Contrary to an initial hypothesis, the climatic gradient had very little influence on the invasion patterns in the "Devastation Area." If there had not been an edaphic heat gradient on the Kilauea crater floor, the establishment of mosses, ferns, and seed plants in the joint cracks and fissures would probably have been haphazard over the entire floor to begin with. Then also, the invasion rate may have been considerably faster than at the drier end of the climatic gradient. The same cannot be said for the cinder come (habitat 2). Elimination of the invasion delay caused by the prolonged volcanic heating showed that the invasion rate on the cone after cooling was not faster than in habitat 4. The invasion rates in habitat 5 and 6 were also not slower than those in habitat 4. Therefore, the effect of decreasing rainfall and increasing desiccating power along transect AA' (NW to SE) was counterbalanced by the influence of the microhabitats described previously.

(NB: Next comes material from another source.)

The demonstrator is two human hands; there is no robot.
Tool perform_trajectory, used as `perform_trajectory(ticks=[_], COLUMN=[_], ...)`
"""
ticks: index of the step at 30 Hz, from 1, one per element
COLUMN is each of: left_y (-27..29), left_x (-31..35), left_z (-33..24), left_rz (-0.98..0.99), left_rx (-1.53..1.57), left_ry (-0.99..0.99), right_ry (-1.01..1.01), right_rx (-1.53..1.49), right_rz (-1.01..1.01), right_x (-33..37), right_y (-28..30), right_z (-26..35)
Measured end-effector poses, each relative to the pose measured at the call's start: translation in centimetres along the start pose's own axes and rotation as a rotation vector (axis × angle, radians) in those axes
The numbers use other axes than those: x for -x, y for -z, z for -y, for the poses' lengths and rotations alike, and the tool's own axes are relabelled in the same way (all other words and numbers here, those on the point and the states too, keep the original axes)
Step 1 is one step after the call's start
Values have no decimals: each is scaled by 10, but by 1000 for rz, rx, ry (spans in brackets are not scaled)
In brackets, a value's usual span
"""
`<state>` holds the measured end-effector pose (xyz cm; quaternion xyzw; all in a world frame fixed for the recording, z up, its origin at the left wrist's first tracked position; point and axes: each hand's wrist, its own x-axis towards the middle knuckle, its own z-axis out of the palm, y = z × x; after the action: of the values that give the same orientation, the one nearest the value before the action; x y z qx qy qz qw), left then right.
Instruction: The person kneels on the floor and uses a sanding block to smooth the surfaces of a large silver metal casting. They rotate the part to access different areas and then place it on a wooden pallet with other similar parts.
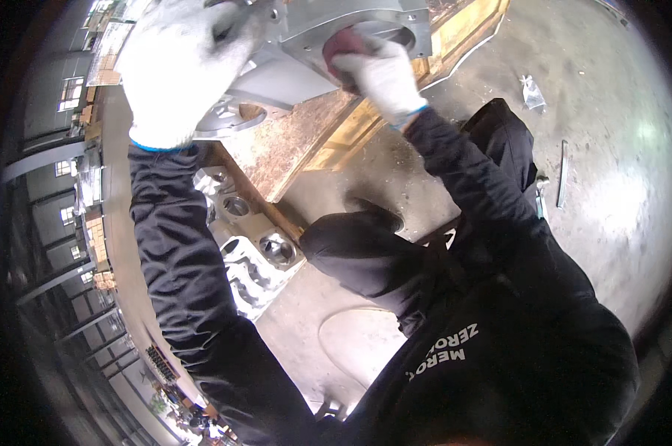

However, a certain floristic variation was correlated with the climatic gradient. This was the appearance of a few pioneer seed plants in the upper Kau Desert habitat (6) which did not appear in the moister zone. These were Rumex giganteus, Rhynchelytrum repens, and Bulbostylis capillaris. Moreover, a few rain forest associated pioneers did not enter habitat 6, such as Hedyotis centranthoides, Pipturus albidus, Vaccinium calycinum, and the exotics Eupatorium riparium and Paspalum dilatatum. From an island-wide distribution study of grasses on Oahu, Rhynchelytrum repens is known to be associated with seasonal climates (Karrawinata and Mueller-Dombois 1972).